- [WHAT THE EXERCISE ASKS] Every line below between the line holding "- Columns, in" and the line holding "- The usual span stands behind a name", inclusive, should be repeated exactly, and all other lines omitted.

[DATA SHOWN — start]

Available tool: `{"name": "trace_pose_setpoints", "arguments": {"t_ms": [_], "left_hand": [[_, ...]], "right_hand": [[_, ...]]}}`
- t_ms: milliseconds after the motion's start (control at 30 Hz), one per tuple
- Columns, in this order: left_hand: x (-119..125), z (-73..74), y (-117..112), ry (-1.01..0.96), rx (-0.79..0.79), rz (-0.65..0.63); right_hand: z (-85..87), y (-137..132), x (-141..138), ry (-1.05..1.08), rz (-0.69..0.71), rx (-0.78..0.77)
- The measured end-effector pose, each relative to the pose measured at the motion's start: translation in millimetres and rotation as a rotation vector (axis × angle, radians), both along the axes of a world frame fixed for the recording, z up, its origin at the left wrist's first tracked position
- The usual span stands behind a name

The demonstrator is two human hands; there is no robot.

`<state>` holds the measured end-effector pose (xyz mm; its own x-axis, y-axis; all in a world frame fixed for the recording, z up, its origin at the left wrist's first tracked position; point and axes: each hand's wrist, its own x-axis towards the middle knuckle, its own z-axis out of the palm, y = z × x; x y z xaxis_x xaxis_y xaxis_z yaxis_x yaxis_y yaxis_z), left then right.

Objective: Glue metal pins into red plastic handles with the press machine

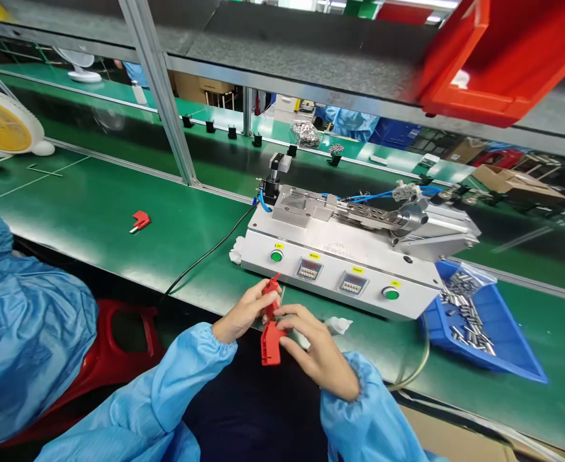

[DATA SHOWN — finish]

- [EXERCISE RESULT]
- Columns, in this order: left_hand: x (-119..125), z (-73..74), y (-117..112), ry (-1.01..0.96), rx (-0.79..0.79), rz (-0.65..0.63); right_hand: z (-85..87), y (-137..132), x (-141..138), ry (-1.05..1.08), rz (-0.69..0.71), rx (-0.78..0.77)
- The measured end-effector pose, each relative to the pose measured at the motion's start: translation in millimetres and rotation as a rotation vector (axis × angle, radians), both along the axes of a world frame fixed for the recording, z up, its origin at the left wrist's first tracked position
- The usual span stands behind a name

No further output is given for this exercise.